Aim of the task ▸ Everything in the listing must be repeated exactly, apart from the images.

______________________________

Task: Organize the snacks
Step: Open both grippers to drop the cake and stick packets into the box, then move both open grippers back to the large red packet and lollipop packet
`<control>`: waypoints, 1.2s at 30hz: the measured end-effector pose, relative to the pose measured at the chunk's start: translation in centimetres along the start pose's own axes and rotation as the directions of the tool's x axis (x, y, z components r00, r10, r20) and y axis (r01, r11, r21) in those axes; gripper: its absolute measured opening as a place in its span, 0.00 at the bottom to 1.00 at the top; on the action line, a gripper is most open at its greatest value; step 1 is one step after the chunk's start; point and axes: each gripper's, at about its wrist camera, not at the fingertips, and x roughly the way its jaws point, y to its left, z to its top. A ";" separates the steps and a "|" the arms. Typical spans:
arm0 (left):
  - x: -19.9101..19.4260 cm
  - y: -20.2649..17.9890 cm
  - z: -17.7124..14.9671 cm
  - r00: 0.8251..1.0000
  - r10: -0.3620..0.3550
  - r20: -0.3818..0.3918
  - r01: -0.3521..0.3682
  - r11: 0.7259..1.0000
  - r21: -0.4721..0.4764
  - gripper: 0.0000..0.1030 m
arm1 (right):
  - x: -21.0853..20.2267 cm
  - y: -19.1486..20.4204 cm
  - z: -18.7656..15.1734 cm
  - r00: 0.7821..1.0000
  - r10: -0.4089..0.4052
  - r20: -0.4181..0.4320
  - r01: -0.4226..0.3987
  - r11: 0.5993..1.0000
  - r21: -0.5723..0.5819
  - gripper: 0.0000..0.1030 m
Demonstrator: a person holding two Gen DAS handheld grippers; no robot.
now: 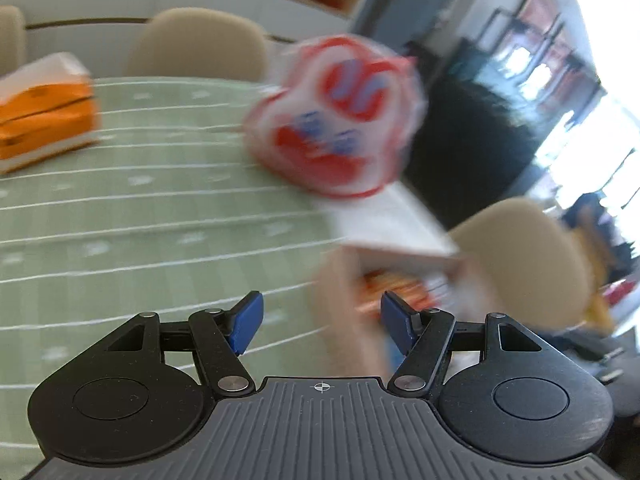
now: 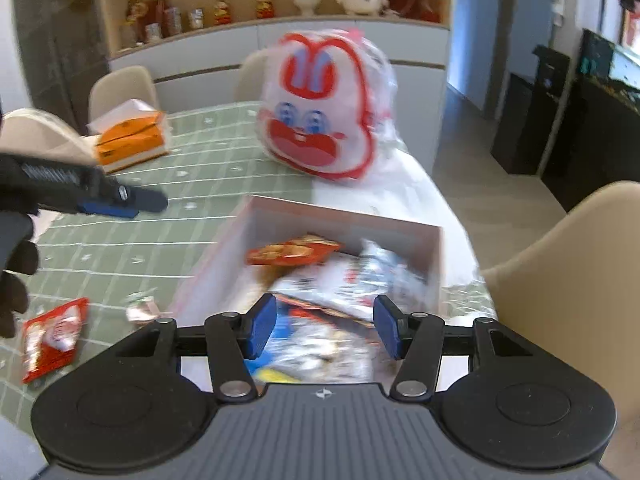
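The open box (image 2: 434,240) holds snack packets (image 2: 296,250). A rabbit-face bag (image 2: 320,120) stands behind it. Both the left gripper (image 1: 320,322) and the right gripper (image 2: 325,328) are spread and empty.

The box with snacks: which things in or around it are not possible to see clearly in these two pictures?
- Box, left wrist view: motion blur smears it; only an orange packet shows inside.
- Snacks low in the box, right wrist view: blurred, partly behind the right gripper fingers; labels unreadable.
- Small wrapper on the table, right wrist view: too small and blurred to identify.
- Red packet, right wrist view: print unreadable.
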 end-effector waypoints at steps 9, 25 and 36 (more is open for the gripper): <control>-3.7 7.2 -7.3 0.985 0.119 -0.128 -0.100 0.984 0.144 0.68 | 2.0 11.4 1.5 0.986 0.144 -0.083 -0.154 0.980 -0.127 0.52; -9.3 12.0 -13.5 0.986 -0.024 -0.166 0.054 0.983 0.177 0.67 | 12.4 19.4 1.0 0.960 0.020 -0.278 -0.010 0.999 0.037 0.50; -8.3 12.4 -11.4 0.989 -0.102 -0.111 0.125 0.966 0.228 0.66 | 6.2 21.1 -6.3 0.969 -0.084 -0.231 0.123 0.979 0.160 0.46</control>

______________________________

Your solution ▸
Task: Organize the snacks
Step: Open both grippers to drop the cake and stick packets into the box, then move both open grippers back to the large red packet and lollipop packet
`<control>`: waypoints, 1.2s at 30hz: the measured end-effector pose, relative to the pose measured at the chunk's start: translation in centimetres along the start pose's own axes and rotation as the directions of the tool's x axis (x, y, z components r00, r10, r20) and y axis (r01, r11, r21) in those axes; gripper: its absolute measured opening as a place in its span, 0.00 at the bottom to 1.00 at the top; on the action line, a gripper is most open at its greatest value; step 1 is one step after the chunk's start; point and axes: each gripper's, at about its wrist camera, not at the fingertips, and x roughly the way its jaws point, y to its left, z to its top. A ";" separates the steps and a "|" the arms. Typical spans:
arm0 (left):
  - x: -19.9101..19.4260 cm
  - y: -20.2649..17.9890 cm
  - z: -17.7124..14.9671 cm
  - r00: 0.8251..1.0000
  - r10: -0.3620..0.3550
  - r20: -0.3818..0.3918
  - r01: -0.3521..0.3682
  - r11: 0.7259..1.0000
  - r21: -0.4721..0.4764
  - gripper: 0.0000..0.1030 m
arm1 (right):
  - x: -21.0853..20.2267 cm
  - y: -19.1486..20.4204 cm
  - z: -18.7656..15.1734 cm
  - r00: 0.7821..1.0000
  - r10: -0.4089..0.4052
  - r20: -0.4181..0.4320
  - r01: -0.4226..0.3987
  - r11: 0.5993..1.0000
  - r21: -0.5723..0.5819
  - gripper: 0.0000..0.1030 m
Demonstrator: a person holding two Gen DAS handheld grippers; no robot.
now: 
now: 
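The open box (image 2: 434,240) holds snack packets (image 2: 296,250). A rabbit-face bag (image 2: 320,120) stands behind it. Both the left gripper (image 1: 320,322) and the right gripper (image 2: 325,328) are spread and empty.

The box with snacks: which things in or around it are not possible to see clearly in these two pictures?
- Box, left wrist view: motion blur smears it; only an orange packet shows inside.
- Snacks low in the box, right wrist view: blurred, partly behind the right gripper fingers; labels unreadable.
- Small wrapper on the table, right wrist view: too small and blurred to identify.
- Red packet, right wrist view: print unreadable.
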 end-effector waypoints at steps 9, 25 and 36 (more is open for the gripper): <control>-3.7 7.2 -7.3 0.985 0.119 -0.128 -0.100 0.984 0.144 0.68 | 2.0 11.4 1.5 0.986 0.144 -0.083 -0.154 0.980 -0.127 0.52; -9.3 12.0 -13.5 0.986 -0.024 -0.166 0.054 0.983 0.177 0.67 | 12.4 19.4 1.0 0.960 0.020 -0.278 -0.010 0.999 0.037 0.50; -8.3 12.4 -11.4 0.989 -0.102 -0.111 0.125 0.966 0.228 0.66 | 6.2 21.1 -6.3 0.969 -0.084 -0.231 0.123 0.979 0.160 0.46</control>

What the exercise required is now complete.